Step 5: Preserve Core Clientlibs with extraClientlibs
The core carousel editor depends on its own clientlibs. Add them alongside your custom category in the dialog:
core.wcm.components.commons.editor.dialog.childreneditor.v1core.wcm.components.carousel.v1.editoryourproject.components.carousel
If you omit the core values, the dialog may fail to load or the carousel editor may behave incorrectly.
Testing the Component
Test two authoring scenarios:
Scenario 1: Less than 3 items
- Open the enhanced carousel dialog.
- Add only 2 items.
- Click Save.
- Verify the warning appears:
Minimum 3 carousel items are required!
Scenario 2: More than 5 items
- Open the enhanced carousel dialog.
- Add 6 items.
- Verify the validator removes the extra item and shows:
Maximum 5 carousel items are allowed!
Best Practices
- Always reuse core component clientlibs in
extraClientlibswhen extending AEM Core Components. - Give your custom dialog a unique class so your validation targets only the intended component.

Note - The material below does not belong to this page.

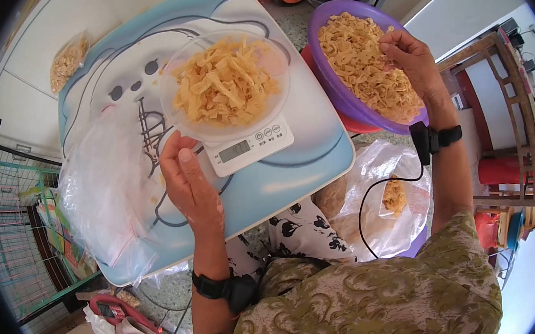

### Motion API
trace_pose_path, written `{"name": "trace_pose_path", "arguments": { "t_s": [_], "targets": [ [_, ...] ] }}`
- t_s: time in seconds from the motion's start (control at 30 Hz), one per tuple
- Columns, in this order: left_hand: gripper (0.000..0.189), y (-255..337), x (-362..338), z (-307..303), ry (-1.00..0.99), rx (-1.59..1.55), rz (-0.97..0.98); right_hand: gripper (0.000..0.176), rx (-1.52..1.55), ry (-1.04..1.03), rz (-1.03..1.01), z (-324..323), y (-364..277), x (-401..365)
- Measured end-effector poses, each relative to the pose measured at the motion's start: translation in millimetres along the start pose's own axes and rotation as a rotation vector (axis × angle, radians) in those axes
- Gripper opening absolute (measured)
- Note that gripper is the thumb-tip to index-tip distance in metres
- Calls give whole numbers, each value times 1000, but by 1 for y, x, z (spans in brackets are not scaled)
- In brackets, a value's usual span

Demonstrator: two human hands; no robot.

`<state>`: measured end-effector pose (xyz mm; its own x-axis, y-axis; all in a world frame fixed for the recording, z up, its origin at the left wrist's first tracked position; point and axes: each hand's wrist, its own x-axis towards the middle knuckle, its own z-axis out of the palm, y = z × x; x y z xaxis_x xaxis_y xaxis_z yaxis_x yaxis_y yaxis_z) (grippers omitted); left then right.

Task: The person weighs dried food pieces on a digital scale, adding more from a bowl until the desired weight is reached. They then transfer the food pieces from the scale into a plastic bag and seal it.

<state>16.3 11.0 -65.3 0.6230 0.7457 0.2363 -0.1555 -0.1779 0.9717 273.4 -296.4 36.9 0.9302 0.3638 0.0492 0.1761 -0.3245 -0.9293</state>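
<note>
A clear round bowl [171, 115] heaped with yellow dried strips [224, 84] sits on a white digital kitchen scale [256, 147], whose display is lit with digits too small to read surely. My left hand [186, 175] is beside the scale, close to the bowl's lower left rim, fingers stretched out and holding nothing visible. Over a purple basin [314, 40] full of the same kind of strips, my right hand [408, 53] is pinched, with a small yellow piece showing at its fingertips.
Clear plastic bags [105, 189] lie on the left of the blue cartoon-print table [306, 163]. A filled bag [69, 62] is by the table's far left edge. Another plastic bag [380, 201] with yellow strips is beside my lap. A cable hangs from my right wrist strap.
</note>
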Motion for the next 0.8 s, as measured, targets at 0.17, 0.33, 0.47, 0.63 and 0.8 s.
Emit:
{"name": "trace_pose_path", "arguments": {
  "t_s": [0.17, 0.33, 0.47, 0.63, 0.8],
  "targets": [
    [40, 1, 0, -1, -2, 11, 1, 14, 167, 3, 60, -1, 2, -4],
    [40, 4, 0, 0, -8, -1, -5, 14, 293, -77, 7, 14, -18, -10],
    [42, 3, 1, -3, -35, 2, -2, 14, 298, -106, -122, 35, -55, -11],
    [42, 4, 0, -4, -50, 9, 3, 13, 230, -267, -361, 85, -101, -13],
    [40, 2, 0, -2, -33, -9, 28, 12, 128, -375, -460, 133, -122, -5]
  ]
}}
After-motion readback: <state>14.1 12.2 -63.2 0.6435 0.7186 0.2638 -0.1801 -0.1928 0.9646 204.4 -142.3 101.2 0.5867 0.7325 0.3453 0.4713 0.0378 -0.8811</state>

- Keep validation in the dialog to enforce rules before content is saved.
- Avoid hard-coding selectors for unrelated components.
Summary
This real-time use case shows how to extend AEM Core Components safely and add custom dialog validation using Clientlibs. By copying the Core Carousel dialog, preserving extraClientlibs, and adding a custom validation script, you can enforce authoring rules without sacrificing core functionality.